- _The task_
Could you copy every entry exactly, with nothing changed?

---------- Entries shown

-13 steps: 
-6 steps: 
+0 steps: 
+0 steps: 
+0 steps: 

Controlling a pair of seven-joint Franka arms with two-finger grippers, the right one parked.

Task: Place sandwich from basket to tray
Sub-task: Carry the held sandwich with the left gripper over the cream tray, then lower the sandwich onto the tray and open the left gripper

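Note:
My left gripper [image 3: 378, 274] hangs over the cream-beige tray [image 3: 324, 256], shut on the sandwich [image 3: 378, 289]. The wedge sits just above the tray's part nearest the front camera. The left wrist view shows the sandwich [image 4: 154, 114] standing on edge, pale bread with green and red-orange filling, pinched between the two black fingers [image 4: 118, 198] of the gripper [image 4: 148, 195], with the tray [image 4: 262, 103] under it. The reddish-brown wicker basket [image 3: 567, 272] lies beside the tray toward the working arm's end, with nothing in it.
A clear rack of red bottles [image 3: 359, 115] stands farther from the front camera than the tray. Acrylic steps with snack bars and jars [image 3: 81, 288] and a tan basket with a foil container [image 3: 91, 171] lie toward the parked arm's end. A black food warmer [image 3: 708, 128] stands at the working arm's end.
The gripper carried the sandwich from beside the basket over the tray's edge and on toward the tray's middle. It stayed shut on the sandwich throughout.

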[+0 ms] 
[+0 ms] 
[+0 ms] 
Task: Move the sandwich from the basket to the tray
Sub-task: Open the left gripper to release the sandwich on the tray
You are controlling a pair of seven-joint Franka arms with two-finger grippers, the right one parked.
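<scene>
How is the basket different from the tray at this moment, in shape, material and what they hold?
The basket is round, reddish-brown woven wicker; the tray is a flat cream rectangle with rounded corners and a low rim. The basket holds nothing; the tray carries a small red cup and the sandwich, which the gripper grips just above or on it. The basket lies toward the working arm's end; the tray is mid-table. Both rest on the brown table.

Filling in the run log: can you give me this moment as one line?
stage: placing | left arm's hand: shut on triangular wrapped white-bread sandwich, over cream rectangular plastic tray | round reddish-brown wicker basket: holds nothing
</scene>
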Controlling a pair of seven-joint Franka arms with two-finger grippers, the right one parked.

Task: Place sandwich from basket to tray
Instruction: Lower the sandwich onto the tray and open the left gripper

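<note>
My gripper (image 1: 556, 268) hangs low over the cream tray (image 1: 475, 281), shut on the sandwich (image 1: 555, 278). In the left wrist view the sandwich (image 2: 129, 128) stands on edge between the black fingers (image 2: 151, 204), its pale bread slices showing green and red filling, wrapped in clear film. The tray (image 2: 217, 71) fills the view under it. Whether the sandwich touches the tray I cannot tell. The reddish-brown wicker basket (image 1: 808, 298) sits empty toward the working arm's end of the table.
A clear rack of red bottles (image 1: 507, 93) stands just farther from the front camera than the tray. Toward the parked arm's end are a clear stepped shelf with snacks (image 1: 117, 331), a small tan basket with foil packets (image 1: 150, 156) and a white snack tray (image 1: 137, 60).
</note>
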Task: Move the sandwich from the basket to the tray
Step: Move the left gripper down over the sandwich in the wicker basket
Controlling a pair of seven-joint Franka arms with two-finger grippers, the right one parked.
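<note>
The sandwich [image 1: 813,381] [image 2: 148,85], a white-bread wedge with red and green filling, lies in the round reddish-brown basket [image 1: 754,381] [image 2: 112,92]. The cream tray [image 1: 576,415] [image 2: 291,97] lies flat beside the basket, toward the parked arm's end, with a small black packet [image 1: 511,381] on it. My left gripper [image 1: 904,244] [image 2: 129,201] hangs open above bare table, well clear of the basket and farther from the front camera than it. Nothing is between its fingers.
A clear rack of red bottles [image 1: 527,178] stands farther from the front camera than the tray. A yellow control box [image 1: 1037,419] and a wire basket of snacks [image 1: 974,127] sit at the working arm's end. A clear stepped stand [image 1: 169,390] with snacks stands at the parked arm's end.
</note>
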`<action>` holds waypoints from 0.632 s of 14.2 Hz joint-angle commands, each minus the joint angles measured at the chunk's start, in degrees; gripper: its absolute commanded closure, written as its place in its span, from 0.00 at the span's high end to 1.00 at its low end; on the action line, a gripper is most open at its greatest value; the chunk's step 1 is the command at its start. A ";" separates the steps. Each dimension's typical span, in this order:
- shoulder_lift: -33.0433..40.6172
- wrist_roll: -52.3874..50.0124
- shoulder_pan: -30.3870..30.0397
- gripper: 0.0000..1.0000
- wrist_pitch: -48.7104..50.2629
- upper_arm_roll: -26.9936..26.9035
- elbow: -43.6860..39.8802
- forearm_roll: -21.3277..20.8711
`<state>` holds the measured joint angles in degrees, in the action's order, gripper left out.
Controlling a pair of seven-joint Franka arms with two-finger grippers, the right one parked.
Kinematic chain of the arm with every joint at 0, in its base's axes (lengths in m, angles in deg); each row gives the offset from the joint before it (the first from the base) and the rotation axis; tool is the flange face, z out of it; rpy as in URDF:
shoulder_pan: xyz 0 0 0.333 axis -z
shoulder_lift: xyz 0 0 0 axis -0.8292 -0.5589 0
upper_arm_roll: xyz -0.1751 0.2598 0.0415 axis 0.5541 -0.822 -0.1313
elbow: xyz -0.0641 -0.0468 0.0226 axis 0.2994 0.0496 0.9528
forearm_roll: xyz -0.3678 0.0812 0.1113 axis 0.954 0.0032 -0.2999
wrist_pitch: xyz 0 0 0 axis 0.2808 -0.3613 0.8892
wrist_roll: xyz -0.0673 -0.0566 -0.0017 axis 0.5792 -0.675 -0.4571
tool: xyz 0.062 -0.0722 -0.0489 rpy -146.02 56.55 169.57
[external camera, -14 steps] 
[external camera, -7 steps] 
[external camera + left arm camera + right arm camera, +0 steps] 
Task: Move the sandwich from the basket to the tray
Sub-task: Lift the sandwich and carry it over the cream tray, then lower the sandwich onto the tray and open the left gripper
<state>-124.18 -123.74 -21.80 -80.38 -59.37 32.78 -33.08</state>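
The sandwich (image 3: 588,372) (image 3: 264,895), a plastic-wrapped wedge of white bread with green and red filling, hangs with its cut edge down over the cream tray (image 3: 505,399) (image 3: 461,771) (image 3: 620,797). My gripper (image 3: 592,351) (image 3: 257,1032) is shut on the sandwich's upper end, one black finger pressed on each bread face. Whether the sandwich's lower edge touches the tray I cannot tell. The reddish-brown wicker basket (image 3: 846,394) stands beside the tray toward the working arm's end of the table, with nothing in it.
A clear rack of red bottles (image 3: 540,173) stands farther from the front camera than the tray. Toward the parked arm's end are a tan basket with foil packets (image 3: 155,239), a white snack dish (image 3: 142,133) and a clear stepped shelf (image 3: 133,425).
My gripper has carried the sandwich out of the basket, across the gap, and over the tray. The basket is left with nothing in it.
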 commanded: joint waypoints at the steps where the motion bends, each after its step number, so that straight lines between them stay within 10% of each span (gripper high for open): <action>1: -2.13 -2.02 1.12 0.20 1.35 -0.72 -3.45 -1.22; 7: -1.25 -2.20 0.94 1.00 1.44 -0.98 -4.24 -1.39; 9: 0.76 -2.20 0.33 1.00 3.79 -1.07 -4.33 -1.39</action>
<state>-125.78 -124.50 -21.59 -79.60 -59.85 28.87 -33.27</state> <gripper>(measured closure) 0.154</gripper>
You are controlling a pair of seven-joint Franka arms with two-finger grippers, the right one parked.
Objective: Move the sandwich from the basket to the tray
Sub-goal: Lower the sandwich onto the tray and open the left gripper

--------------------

- _Result below_
-13 steps: 
-6 steps: 
+0 steps: 
+0 steps: 
+0 steps: 

Controlling a pair of seven-joint Franka arms with two-finger grippers, the right one parked.

Task: Place sandwich from basket to tray
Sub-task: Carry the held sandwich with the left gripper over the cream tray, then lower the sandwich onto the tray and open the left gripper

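Note:
My left gripper [image 3: 378, 274] hangs over the cream-beige tray [image 3: 324, 256], shut on the sandwich [image 3: 378, 289]. The wedge sits just above the tray's part nearest the front camera. The left wrist view shows the sandwich [image 4: 154, 114] standing on edge, pale bread with green and red-orange filling, pinched between the two black fingers [image 4: 118, 198] of the gripper [image 4: 148, 195], with the tray [image 4: 262, 103] under it. The reddish-brown wicker basket [image 3: 567, 272] lies beside the tray toward the working arm's end, with nothing in it.
A clear rack of red bottles [image 3: 359, 115] stands farther from the front camera than the tray. Acrylic steps with snack bars and jars [image 3: 81, 288] and a tan basket with a foil container [image 3: 91, 171] lie toward the parked arm's end. A black food warmer [image 3: 708, 128] stands at the working arm's end.
The gripper carried the sandwich from beside the basket over the tray's edge and on toward the tray's middle. It stayed shut on the sandwich throughout.
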
[+0 ms] 
[+0 ms] 
[+0 ms] 
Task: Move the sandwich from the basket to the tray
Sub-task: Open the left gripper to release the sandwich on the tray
You are controlling a pair of seven-joint Franka arms with two-finger grippers, the right one parked.
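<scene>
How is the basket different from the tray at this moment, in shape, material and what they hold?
The basket is round, reddish-brown woven wicker; the tray is a flat cream rectangle with rounded corners and a low rim. The basket holds nothing; the tray carries a small red cup and the sandwich, which the gripper grips just above or on it. The basket lies toward the working arm's end; the tray is mid-table. Both rest on the brown table.

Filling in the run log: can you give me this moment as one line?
stage: placing | left arm's hand: shut on triangular wrapped white-bread sandwich, over cream rectangular plastic tray | round reddish-brown wicker basket: holds nothing
</scene>
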Controlling a pair of seven-joint Franka arms with two-finger grippers, the right one parked.

Task: Place sandwich from basket to tray
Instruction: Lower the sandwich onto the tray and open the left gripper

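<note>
My gripper (image 1: 556, 268) hangs low over the cream tray (image 1: 475, 281), shut on the sandwich (image 1: 555, 278). In the left wrist view the sandwich (image 2: 129, 128) stands on edge between the black fingers (image 2: 151, 204), its pale bread slices showing green and red filling, wrapped in clear film. The tray (image 2: 217, 71) fills the view under it. Whether the sandwich touches the tray I cannot tell. The reddish-brown wicker basket (image 1: 808, 298) sits empty toward the working arm's end of the table.
A clear rack of red bottles (image 1: 507, 93) stands just farther from the front camera than the tray. Toward the parked arm's end are a clear stepped shelf with snacks (image 1: 117, 331), a small tan basket with foil packets (image 1: 150, 156) and a white snack tray (image 1: 137, 60).
</note>
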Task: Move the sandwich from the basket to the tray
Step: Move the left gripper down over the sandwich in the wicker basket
Controlling a pair of seven-joint Franka arms with two-finger grippers, the right one parked.
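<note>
The sandwich [image 1: 813,381] [image 2: 148,85], a white-bread wedge with red and green filling, lies in the round reddish-brown basket [image 1: 754,381] [image 2: 112,92]. The cream tray [image 1: 576,415] [image 2: 291,97] lies flat beside the basket, toward the parked arm's end, with a small black packet [image 1: 511,381] on it. My left gripper [image 1: 904,244] [image 2: 129,201] hangs open above bare table, well clear of the basket and farther from the front camera than it. Nothing is between its fingers.
A clear rack of red bottles [image 1: 527,178] stands farther from the front camera than the tray. A yellow control box [image 1: 1037,419] and a wire basket of snacks [image 1: 974,127] sit at the working arm's end. A clear stepped stand [image 1: 169,390] with snacks stands at the parked arm's end.
</note>
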`<action>` holds waypoints from 0.632 s of 14.2 Hz joint-angle commands, each minus the joint angles measured at the chunk's start, in degrees; gripper: its absolute commanded closure, written as its place in its span, from 0.00 at the span's high end to 1.00 at its low end; on the action line, a gripper is most open at its greatest value; the chunk's step 1 is the command at its start. A ";" separates the steps. Each dimension's typical span, in this order:
- shoulder_lift: -33.0433..40.6172
- wrist_roll: -52.3874..50.0124
- shoulder_pan: -30.3870..30.0397
- gripper: 0.0000..1.0000
- wrist_pitch: -48.7104..50.2629
- upper_arm_roll: -26.9936..26.9035
- elbow: -43.6860..39.8802
- forearm_roll: -21.3277..20.8711
`<state>` holds the measured joint angles in degrees, in the action's order, gripper left out.
Controlling a pair of seven-joint Franka arms with two-finger grippers, the right one parked.
Kinematic chain of the arm with every joint at 0, in its base's axes (lengths in m, angles in deg); each row gives the offset from the joint before it (the first from the base) and the rotation axis; tool is the flange face, z out of it; rpy as in URDF:
shoulder_pan: xyz 0 0 0.333 axis -z
shoulder_lift: xyz 0 0 0 axis -0.8292 -0.5589 0
upper_arm_roll: xyz -0.1751 0.2598 0.0415 axis 0.5541 -0.822 -0.1313
elbow: xyz -0.0641 -0.0468 0.0226 axis 0.2994 0.0496 0.9528
forearm_roll: xyz -0.3678 0.0812 0.1113 axis 0.954 0.0032 -0.2999
wrist_pitch: xyz 0 0 0 axis 0.2808 -0.3613 0.8892
wrist_roll: xyz -0.0673 -0.0566 -0.0017 axis 0.5792 -0.675 -0.4571
tool: xyz 0.062 -0.0722 -0.0489 rpy -146.02 56.55 169.57
[external camera, -14 steps] 
[external camera, -7 steps] 
[external camera + left arm camera + right arm camera, +0 steps] 
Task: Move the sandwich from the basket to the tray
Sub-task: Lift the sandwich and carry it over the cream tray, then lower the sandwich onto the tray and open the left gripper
<state>-124.18 -123.74 -21.80 -80.38 -59.37 32.78 -33.08</state>
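The sandwich (image 3: 588,372) (image 3: 264,895), a plastic-wrapped wedge of white bread with green and red filling, hangs with its cut edge down over the cream tray (image 3: 505,399) (image 3: 461,771) (image 3: 620,797). My gripper (image 3: 592,351) (image 3: 257,1032) is shut on the sandwich's upper end, one black finger pressed on each bread face. Whether the sandwich's lower edge touches the tray I cannot tell. The reddish-brown wicker basket (image 3: 846,394) stands beside the tray toward the working arm's end of the table, with nothing in it.
A clear rack of red bottles (image 3: 540,173) stands farther from the front camera than the tray. Toward the parked arm's end are a tan basket with foil packets (image 3: 155,239), a white snack dish (image 3: 142,133) and a clear stepped shelf (image 3: 133,425).
My gripper has carried the sandwich out of the basket, across the gap, and over the tray. The basket is left with nothing in it.
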 commanded: joint waypoints at the steps where the motion bends, each after its step number, so that straight lines between them stay within 10% of each span (gripper high for open): <action>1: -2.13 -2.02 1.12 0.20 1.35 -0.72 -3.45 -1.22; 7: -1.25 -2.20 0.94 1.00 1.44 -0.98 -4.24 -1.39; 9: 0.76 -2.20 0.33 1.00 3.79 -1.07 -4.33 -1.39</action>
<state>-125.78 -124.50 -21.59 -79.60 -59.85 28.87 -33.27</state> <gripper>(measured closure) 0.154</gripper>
You are controlling a pair of seven-joint Franka arms with two-finger grippers, the right one parked.
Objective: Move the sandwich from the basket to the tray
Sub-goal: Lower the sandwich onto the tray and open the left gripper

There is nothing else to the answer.